At the beginning of printing in 1934, and continuing from the 1928B-1928C series, a Vivid Yellow-Green (YGS), also referred to as LGS (Light Green) was used to print the seals and serial numbers.  At some point during the 1934 series production, the color of the seal and serial numbers was changed to Dull Blue-Green (BGS), which is also incorrectly referred to by many as DGS (Dark-Green) as it's nowhere near the dark forest-green color of the early 1928 series seals and serial numbers.  

1934 Vivid Yellow-Green Seal (YGS)

1934 Dull Blue-Green Seal (BGS)

There were no major design changes during the course of the 1934 series, but there were a few different subtle design modifications.
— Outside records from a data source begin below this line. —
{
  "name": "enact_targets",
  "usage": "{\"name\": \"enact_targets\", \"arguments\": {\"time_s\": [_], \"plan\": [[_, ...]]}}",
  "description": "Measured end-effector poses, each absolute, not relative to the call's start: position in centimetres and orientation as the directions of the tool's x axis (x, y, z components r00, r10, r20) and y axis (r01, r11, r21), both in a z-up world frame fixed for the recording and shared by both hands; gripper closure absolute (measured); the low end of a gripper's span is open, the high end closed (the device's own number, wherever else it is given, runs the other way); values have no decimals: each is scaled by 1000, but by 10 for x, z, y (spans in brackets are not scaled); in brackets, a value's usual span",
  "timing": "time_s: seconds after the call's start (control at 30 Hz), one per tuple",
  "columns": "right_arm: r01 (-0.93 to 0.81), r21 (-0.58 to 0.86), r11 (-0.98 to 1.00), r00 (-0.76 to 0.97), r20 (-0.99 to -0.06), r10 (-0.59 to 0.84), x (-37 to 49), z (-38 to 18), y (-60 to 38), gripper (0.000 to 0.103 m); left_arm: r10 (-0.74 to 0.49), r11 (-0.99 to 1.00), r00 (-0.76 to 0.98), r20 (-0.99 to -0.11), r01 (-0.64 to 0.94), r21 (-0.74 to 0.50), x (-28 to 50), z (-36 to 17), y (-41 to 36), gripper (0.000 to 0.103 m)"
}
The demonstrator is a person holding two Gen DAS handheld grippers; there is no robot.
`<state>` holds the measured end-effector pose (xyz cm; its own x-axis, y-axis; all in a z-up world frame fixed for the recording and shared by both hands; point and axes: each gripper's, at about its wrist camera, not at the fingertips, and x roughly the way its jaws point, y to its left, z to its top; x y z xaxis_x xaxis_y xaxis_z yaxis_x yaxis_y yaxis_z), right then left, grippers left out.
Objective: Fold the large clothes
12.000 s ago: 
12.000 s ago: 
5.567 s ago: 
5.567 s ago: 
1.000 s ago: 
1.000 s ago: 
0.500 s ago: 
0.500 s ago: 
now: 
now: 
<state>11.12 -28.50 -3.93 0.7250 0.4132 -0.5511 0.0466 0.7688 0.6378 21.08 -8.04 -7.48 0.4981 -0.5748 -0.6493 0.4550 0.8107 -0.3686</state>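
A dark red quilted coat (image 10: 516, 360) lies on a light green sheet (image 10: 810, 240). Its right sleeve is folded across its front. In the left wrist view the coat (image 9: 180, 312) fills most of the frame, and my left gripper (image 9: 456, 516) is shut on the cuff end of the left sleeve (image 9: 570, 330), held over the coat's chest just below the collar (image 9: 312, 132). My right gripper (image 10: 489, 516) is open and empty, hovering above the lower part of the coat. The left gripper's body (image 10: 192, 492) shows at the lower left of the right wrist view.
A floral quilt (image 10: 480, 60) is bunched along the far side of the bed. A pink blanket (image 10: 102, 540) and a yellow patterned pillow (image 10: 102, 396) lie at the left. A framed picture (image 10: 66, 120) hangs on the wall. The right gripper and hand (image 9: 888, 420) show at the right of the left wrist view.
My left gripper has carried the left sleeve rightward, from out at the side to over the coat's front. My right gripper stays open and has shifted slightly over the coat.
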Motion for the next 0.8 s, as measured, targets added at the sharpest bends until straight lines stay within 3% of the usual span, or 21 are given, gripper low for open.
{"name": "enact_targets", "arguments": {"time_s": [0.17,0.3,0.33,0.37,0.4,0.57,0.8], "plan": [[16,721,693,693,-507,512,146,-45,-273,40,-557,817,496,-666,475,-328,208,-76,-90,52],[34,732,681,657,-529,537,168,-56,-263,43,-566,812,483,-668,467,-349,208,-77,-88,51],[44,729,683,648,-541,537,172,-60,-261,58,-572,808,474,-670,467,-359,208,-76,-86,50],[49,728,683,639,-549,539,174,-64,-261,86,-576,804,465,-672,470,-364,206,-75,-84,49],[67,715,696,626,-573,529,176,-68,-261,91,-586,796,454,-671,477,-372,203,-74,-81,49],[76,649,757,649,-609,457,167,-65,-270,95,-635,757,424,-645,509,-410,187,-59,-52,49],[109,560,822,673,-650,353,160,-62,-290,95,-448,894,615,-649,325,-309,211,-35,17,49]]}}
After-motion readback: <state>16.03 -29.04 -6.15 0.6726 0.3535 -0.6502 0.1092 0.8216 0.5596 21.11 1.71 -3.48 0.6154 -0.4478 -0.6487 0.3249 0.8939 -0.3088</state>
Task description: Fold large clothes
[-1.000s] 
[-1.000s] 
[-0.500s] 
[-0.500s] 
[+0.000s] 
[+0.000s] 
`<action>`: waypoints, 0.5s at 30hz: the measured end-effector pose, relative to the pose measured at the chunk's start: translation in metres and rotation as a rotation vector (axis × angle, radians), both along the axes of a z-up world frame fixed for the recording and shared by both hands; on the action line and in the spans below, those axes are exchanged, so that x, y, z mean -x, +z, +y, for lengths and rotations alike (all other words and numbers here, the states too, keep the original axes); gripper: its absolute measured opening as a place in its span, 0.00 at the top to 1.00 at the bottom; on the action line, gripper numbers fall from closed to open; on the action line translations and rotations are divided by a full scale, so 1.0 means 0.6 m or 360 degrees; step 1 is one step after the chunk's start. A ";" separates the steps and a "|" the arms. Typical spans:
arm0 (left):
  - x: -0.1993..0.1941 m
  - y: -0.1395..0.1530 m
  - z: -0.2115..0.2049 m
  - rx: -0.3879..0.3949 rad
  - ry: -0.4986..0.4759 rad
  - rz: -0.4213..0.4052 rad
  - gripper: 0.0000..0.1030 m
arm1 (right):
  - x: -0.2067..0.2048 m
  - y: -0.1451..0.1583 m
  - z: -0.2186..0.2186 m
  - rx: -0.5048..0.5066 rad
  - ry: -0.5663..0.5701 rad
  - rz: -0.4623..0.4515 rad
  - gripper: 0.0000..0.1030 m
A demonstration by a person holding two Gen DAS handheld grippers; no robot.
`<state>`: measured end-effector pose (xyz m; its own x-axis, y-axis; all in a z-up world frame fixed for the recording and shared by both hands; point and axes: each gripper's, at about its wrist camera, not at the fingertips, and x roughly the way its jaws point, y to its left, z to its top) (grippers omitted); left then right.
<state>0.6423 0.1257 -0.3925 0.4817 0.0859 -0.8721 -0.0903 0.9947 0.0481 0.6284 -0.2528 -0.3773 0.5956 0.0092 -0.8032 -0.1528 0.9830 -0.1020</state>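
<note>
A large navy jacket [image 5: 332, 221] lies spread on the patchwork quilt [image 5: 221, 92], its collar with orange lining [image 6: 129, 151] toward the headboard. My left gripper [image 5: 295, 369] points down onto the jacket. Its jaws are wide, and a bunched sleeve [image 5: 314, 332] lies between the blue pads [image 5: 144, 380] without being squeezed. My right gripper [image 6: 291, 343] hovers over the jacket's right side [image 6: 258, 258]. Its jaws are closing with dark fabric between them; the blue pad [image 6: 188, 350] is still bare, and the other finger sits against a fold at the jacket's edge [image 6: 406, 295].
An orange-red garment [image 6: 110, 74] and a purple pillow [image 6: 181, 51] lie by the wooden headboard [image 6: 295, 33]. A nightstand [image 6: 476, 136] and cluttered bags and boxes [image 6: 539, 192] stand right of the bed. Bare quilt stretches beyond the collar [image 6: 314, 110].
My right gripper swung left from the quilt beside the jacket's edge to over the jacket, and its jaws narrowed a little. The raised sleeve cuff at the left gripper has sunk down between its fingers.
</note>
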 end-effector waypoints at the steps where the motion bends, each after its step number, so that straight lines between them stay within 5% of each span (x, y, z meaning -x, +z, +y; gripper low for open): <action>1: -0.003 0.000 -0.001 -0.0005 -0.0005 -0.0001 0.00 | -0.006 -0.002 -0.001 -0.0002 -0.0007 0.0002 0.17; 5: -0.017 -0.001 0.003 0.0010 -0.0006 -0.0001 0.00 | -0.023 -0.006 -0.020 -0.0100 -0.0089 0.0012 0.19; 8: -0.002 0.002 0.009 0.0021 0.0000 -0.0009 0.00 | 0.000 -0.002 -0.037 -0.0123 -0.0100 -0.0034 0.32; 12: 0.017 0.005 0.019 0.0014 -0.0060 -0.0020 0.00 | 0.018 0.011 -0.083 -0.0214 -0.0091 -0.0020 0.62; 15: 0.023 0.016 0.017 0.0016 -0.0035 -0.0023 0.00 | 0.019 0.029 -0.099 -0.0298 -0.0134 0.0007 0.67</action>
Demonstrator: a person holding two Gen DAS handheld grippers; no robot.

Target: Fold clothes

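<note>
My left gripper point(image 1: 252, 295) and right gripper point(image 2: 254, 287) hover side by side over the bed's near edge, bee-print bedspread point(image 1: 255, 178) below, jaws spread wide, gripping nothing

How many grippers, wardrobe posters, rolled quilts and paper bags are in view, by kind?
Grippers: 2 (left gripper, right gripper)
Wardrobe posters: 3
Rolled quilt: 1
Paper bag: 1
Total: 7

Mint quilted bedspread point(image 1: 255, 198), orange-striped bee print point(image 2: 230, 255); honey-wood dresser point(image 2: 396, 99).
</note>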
The 1934A series included a WWII Emergency Issue, in which the Treasury seal and serial number color was changed from green to brown and two small "HAWAII" overprints on the face and a large overprint on the back were added.  These notes were used during WWII on the islands of Hawaii.  Aside from the change to the seal and the overprint, the notes were identical to the San Francisco FRNs.  More information on Hawaii WWII Emergency Issues.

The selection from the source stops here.